Other Safety Threats
No part of Syria should be considered safe from violence. Throughout the country hostile acts (kidnappings, the use of chemical warfare against civilian populations, blockades to bar the access of humanitarian aid workers with supplies, and indiscriminate shelling and aerial bombardment of densely populated urban areas) occur.
Some Syrian opposition groups have utilized car bombs, improvised explosive device/indirect-fire attacks, sniper fire, and kidnappings throughout the country.
Foreign combatants – including Iranian regime elements, Hezbollah fighters, Islamic extremists, and al Qaida-linked elements – are also participating in hostilities.
Since September 2014, the international coalition against the Islamic State of Iraq and the Levant (ISIL) has been carrying out aerial attacks on targets belonging to ISIL and other extremist groups. ISIL and other extremist groups control large parts of the country, and pose an exceptional risk to foreigners. Areas under these groups' control are highly dangerous.
Individuals who demonstrate an interest in groups opposing ISIL, including on social media, could open themselves to being targeted by ISIL itself if those individuals travel to Syria.

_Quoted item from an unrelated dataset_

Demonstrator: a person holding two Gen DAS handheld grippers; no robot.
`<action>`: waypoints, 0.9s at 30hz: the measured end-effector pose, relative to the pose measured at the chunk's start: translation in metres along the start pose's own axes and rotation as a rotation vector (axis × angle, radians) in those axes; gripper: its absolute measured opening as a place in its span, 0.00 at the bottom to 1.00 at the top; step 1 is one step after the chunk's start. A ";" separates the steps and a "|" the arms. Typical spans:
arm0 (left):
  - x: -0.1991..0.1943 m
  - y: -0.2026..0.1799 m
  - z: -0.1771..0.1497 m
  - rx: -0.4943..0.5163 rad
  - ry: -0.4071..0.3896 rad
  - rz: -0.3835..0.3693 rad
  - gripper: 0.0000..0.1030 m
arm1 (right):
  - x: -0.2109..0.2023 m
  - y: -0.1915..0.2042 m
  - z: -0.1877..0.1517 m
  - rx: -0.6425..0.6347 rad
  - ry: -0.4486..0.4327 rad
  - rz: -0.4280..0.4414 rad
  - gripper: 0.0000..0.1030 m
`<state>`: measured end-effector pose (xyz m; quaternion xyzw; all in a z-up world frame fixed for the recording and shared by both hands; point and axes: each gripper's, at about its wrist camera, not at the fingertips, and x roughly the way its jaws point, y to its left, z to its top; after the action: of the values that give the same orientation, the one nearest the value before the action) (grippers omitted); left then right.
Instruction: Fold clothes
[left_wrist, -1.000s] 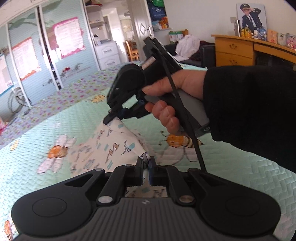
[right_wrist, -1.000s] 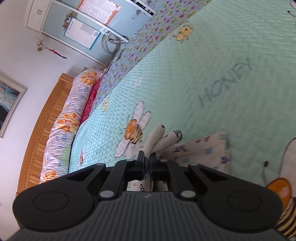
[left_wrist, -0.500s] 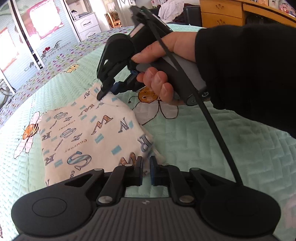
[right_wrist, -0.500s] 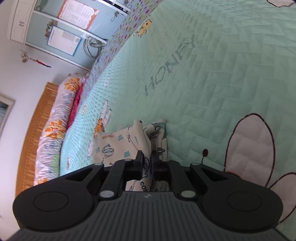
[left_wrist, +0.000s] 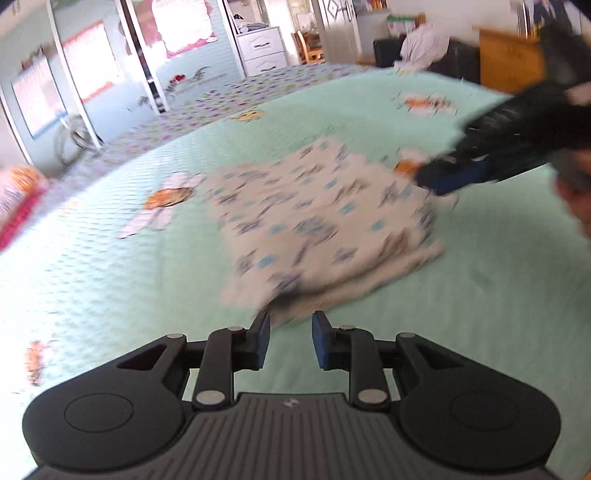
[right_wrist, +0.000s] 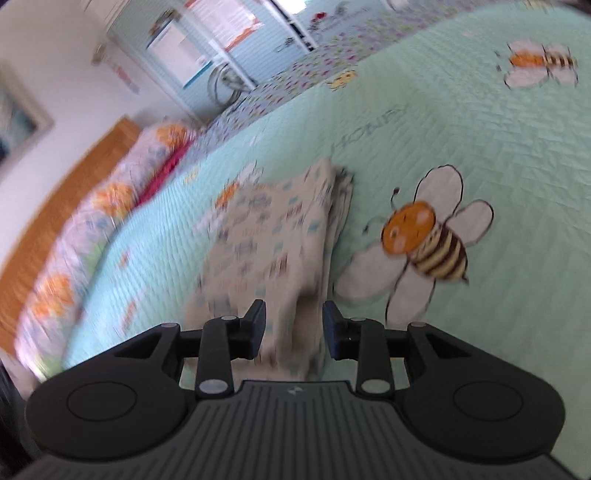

Long-standing border issues with Iraq, Jordan, Lebanon, Turkey, and Israel have contributed to a complex security environment, compounded by the current conflict and influx of foreign fighters. Visitors may experience difficulty and face dangers traveling within the country and when trying to leave Syria via land borders, given the diminishing availability of commercial air travel out of Syria.
Border areas are frequent targets of shelling and other armed conflict and are crowded because of internally displaced refugees. Errant attacks will occasionally hit border towns just outside the borders.
The Syrian government conducts intense physical and electronic surveillance of both Syrian citizens and foreign visitors.
National incidence data on traffic-related injury or death are not available.
Traffic flows on the right-hand side of the road. Travelers (including drivers and pedestrians) accustomed to traffic moving on the opposite side should be vigilant when navigating traffic.
Sandstorms and dust storms frequently occur.
Seismic activity occurs.
Selected Embassies or Consulates in Syria
- United States: sy.usembassy.gov
- Canada: Canada does not have an embassy or consulate in Syria.
- United Kingdom: U.K. does not have an embassy or consulate in Syria.
- Australia: Australia does not have an embassy or consulate in Syria.
Syria's Embassies or Consulates in Selected Countries
- In the U.S.: www.syrianembassy.us
- In Canada: Syria does not have an embassy or consulate in Canada.
- In the U.K.: syremb.com
- In Australia: www.syrianembassy.org.au/en
HIV and hepatitis testing are required to obtain a work or residence visa. Travelers, including short-term travelers, may be detained or deported after arrival if found to be positive for HIV or hepatitis.